Another area of research Nikolajczyk is working on involves the digestive tract, which is teeming with bacteria. Most of the time, the immune system accepts this wide variety of bacteria, but in chronic oral diseases such as periodontal disease, immune cells will produce inflammatory proteins that degrade gum tissue and eventually the jawbone. “Brushing teeth is absolutely essential,” Nikolajczyk says, but she also adds that persons may still get periodontal disease even if they practice good oral hygiene because they have a genetic predisposition.
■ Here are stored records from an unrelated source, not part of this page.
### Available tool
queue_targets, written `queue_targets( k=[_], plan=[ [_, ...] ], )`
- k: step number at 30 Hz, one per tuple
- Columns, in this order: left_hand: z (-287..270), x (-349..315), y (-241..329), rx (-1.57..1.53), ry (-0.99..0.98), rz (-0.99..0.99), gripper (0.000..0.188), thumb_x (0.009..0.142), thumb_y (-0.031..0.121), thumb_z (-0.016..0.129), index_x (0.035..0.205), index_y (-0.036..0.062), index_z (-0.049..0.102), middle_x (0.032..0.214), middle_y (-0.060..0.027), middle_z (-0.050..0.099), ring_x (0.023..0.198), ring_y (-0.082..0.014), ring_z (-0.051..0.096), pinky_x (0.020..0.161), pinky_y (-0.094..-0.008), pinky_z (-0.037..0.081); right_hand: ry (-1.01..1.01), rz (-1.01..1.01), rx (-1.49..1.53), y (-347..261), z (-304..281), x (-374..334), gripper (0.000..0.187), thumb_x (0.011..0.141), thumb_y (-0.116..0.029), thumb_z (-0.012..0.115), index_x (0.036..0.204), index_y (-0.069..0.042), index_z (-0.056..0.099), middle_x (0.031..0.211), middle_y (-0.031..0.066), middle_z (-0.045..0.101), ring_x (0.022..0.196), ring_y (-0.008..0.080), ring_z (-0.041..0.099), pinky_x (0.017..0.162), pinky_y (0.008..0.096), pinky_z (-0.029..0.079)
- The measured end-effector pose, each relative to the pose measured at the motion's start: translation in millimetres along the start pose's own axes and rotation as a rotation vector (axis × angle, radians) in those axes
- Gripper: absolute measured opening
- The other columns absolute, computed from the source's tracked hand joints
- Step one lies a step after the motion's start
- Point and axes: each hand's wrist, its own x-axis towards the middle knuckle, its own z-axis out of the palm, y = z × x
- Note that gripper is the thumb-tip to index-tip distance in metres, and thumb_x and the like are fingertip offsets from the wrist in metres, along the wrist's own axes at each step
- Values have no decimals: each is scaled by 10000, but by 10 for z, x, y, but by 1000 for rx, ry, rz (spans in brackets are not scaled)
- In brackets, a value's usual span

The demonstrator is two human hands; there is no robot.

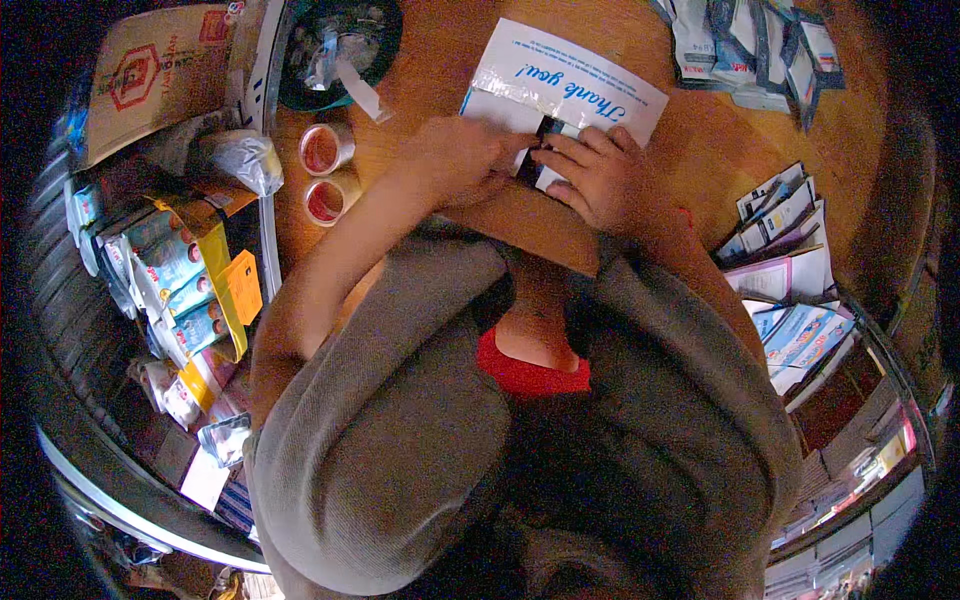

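A white printed card (570, 75) with blue script lies tilted on the wooden floor in front of me, a shiny strip of clear tape along its lower part. Below it is a brown cardboard piece (535, 228), close to my feet; whether both belong to one box I cannot tell. My left hand (475, 160) is curled at the lower left of the card, its fingertips meeting by a narrow dark strip; what they pinch is hidden. My right hand (598, 180) rests on the white surface beside that strip, with its fingers stretched and apart.
Two tape rolls (325, 150) stand left of my arm, near a dark bin (340, 55) of plastic scraps. Further left are a cardboard box (165, 75) and blue packets (180, 270) in a yellow holder. Grey-white pouches (745, 45) lie far right, above envelopes (780, 230).
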Motion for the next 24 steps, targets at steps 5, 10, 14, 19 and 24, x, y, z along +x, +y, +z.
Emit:
queue_targets(
  k=[5, 10, 14, 19, 24],
  plan=[
    [289, 71, -4, -32, 176, 73, 358, 827, 342, 511, 1172, 250, 479, 797, -141, 614, 713, -300, 620, 611, -436, 510, -12, -49, 10, -22, -106, 35, 284, 751, -323, 593, 935, -107, 598, 1044, 44, 558, 914, 221, 500, 765, 365, 381],
    [121, -57, 140, -99, 322, 105, 399, 809, 343, 525, 1166, 194, 429, 655, -160, 600, 580, -346, 600, 529, -463, 497, 125, 43, 33, 47, -238, -153, 251, 748, -321, 619, 851, -92, 610, 932, 72, 587, 864, 261, 550, 749, 409, 426],
    [170, -210, -154, -235, 418, -162, 588, 780, 253, 549, 1240, 25, 264, 718, -233, 598, 643, -409, 584, 599, -503, 474, 208, 386, 48, 292, -597, -540, 242, 758, -286, 617, 807, -49, 610, 811, 132, 607, 812, 300, 588, 723, 435, 467],
    [351, -361, -169, -285, 463, -155, 569, 771, 220, 565, 1220, 34, 270, 752, -242, 597, 682, -420, 582, 641, -519, 461, -379, 645, -188, 54, -968, -215, 292, 802, -324, 547, 811, -38, 609, 705, 177, 604, 673, 336, 612, 621, 437, 493],
    [322, -352, -145, -325, 453, -185, 503, 770, 229, 566, 1176, 79, 308, 756, -225, 602, 693, -418, 585, 651, -523, 458, -566, 464, -62, -34, -430, 267, 607, 760, -376, 600, 1220, -41, 387, 894, 240, 583, 739, 390, 601, 675, 465, 497]
  ],
)
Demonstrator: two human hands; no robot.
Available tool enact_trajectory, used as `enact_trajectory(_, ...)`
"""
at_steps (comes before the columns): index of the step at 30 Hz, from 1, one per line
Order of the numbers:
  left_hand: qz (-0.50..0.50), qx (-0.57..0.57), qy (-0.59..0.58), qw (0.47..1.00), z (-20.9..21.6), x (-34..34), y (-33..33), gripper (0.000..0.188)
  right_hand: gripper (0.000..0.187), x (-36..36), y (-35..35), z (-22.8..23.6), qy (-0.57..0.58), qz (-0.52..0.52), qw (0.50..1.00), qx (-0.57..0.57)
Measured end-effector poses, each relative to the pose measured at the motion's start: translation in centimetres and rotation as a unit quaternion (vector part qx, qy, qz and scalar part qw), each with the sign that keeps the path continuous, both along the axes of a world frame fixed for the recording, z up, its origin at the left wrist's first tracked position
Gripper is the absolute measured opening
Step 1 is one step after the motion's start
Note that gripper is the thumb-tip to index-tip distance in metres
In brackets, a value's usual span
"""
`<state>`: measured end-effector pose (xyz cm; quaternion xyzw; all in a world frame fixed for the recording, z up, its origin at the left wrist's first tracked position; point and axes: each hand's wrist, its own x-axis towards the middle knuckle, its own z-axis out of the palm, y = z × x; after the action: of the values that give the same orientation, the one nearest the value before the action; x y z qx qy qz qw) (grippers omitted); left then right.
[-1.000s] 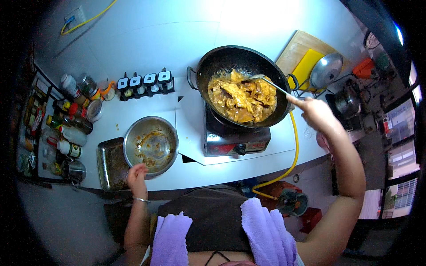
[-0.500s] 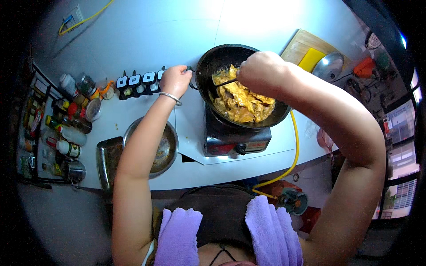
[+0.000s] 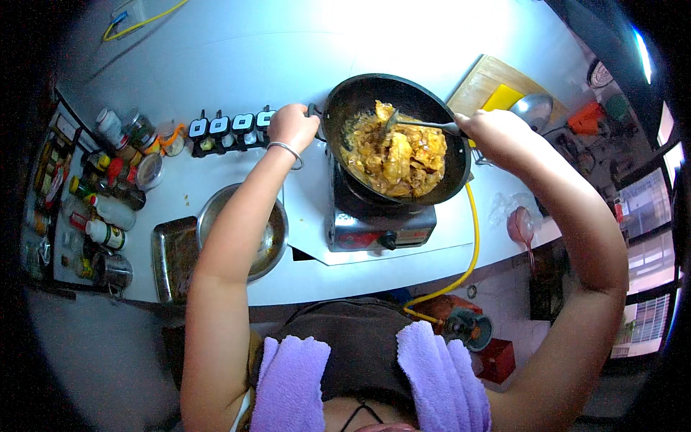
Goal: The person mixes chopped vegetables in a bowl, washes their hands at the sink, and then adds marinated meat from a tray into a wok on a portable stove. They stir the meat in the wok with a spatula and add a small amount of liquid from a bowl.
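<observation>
A black wok (image 3: 392, 88), tilted toward me, sits over a tabletop gas stove (image 3: 385, 234). It holds yellow-brown chunks of food in sauce (image 3: 403, 162), heaped toward the right and near side. My left hand (image 3: 294, 125) is closed around the wok's left loop handle (image 3: 315, 119). In my right hand (image 3: 497, 135), at the wok's right rim, is the handle of a dark spatula (image 3: 432, 126). Its blade end reaches left into the upper part of the food, partly hidden by it.
Left of the stove lie a metal bowl (image 3: 279, 241) and a rectangular metal tray (image 3: 171, 252). A spice-box rack (image 3: 230, 133) stands behind, with several bottles (image 3: 115, 212) farther left. At the back right are a cutting board (image 3: 471, 85) and metal lid (image 3: 534, 109). A yellow gas hose (image 3: 473, 248) runs downward.
My right hand has swung right from over the wok to its right rim, bringing the spatula across the food. The food is heaped differently. My left hand keeps the wok handle and has shifted slightly right.
</observation>
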<state>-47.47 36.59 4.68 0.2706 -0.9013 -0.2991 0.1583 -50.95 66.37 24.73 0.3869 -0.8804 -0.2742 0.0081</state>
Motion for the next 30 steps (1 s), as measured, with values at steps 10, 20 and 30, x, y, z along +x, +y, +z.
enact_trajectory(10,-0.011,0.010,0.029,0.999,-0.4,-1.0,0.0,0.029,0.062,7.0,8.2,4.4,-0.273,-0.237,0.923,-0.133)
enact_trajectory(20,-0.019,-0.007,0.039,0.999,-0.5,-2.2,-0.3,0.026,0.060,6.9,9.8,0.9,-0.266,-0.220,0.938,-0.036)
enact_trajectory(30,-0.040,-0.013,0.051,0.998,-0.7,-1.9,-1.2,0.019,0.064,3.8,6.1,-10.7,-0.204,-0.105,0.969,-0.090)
Recent research has examined a possible connection between autoimmune response and both autism and Alzheimer’s disease, and Nikolajczyk says that she and her colleagues have recently started a project on this topic. The project examines the role a protein called TNF-alpha (tumor necrosis factor alpha) may play in neurological disorders. TNF-alpha is essential in a person’s normal immune system to help fight infections, but it can be overproduced in someone with autoimmune disease and cause inflammation.
“We are actually trying to figure out whether people who have cognitive decline have a fundamentally different flavor of inflammation compared to people who are cognitively normal,” Nikolajczyk says. “The idea would be to certainly get biomarkers for these kinds of diseases because they’re really hard to diagnose – and the other idea would be, if you could identify these key inflammatory molecules, could you actually slow down the disease progression?”
Nikolajczyk’s goal as a researcher is to conduct studies that build knowledge and someday may lead to the development of medications that can be given to a patient with autoimmune disease before it causes permanent damage – or given to someone with genetic predisposition before the disease manifests. “Prevention is always better than a cure,” she says.